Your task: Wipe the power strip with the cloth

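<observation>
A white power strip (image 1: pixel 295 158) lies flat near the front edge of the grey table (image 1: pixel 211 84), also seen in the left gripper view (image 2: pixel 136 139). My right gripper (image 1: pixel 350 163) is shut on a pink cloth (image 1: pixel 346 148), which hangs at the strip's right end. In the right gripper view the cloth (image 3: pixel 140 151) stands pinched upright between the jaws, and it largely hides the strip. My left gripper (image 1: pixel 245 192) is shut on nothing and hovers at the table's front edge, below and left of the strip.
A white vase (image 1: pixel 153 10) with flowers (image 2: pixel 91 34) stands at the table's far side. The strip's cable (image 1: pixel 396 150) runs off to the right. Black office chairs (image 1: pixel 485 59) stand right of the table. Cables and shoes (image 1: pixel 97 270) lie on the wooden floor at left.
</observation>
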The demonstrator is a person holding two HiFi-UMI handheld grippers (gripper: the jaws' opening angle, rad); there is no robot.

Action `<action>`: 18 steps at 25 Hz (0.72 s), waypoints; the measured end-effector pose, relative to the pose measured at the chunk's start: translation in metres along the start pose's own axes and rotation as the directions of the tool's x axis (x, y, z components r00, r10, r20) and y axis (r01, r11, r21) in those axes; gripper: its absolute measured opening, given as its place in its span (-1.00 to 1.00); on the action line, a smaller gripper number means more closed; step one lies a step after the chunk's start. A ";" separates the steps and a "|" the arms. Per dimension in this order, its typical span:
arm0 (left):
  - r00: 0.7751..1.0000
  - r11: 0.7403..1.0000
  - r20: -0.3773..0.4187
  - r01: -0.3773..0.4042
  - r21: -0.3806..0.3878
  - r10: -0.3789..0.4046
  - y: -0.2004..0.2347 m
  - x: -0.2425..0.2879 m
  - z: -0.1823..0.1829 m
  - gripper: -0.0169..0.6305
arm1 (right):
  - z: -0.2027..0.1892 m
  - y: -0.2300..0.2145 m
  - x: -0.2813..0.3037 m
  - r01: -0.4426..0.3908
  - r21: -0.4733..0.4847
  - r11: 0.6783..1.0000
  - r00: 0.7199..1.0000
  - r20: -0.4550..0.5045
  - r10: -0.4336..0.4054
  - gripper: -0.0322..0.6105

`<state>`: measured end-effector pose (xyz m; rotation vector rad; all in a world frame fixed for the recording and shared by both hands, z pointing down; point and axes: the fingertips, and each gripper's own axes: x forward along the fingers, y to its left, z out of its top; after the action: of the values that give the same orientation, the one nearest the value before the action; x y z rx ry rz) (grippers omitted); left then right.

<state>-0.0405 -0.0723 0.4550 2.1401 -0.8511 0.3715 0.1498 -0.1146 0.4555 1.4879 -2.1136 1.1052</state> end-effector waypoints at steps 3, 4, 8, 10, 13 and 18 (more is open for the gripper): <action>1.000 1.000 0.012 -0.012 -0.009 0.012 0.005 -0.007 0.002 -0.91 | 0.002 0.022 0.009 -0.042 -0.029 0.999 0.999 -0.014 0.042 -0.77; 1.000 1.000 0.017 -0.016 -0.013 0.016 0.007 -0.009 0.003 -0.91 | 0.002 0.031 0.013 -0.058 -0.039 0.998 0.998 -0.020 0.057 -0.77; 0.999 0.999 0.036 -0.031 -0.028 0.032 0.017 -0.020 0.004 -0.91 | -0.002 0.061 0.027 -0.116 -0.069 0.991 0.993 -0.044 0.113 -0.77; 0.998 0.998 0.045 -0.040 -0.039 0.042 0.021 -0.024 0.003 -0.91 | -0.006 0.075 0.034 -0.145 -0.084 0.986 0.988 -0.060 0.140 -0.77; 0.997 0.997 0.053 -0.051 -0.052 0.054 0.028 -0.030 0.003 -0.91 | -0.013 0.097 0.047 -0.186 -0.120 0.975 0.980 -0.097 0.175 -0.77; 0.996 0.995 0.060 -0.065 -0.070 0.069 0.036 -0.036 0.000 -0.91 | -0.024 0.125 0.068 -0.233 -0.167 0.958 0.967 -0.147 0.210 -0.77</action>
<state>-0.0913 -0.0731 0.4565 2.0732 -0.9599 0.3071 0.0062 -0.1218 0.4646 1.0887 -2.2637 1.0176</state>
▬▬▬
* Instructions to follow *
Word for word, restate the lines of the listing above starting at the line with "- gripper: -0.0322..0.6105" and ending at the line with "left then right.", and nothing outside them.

* Written answer *
  - gripper: -0.0322..0.6105

`<state>`: measured end-effector pose (xyz m; rotation vector rad; all in a world frame fixed for the recording and shared by both hands, z pointing down; point and axes: the fingertips, and each gripper's own axes: x forward along the fingers, y to its left, z out of its top; after the action: of the values that give the same orientation, the one nearest the value before the action; x y z rx ry rz) (grippers omitted); left then right.

Nothing else is needed, and the exercise is over.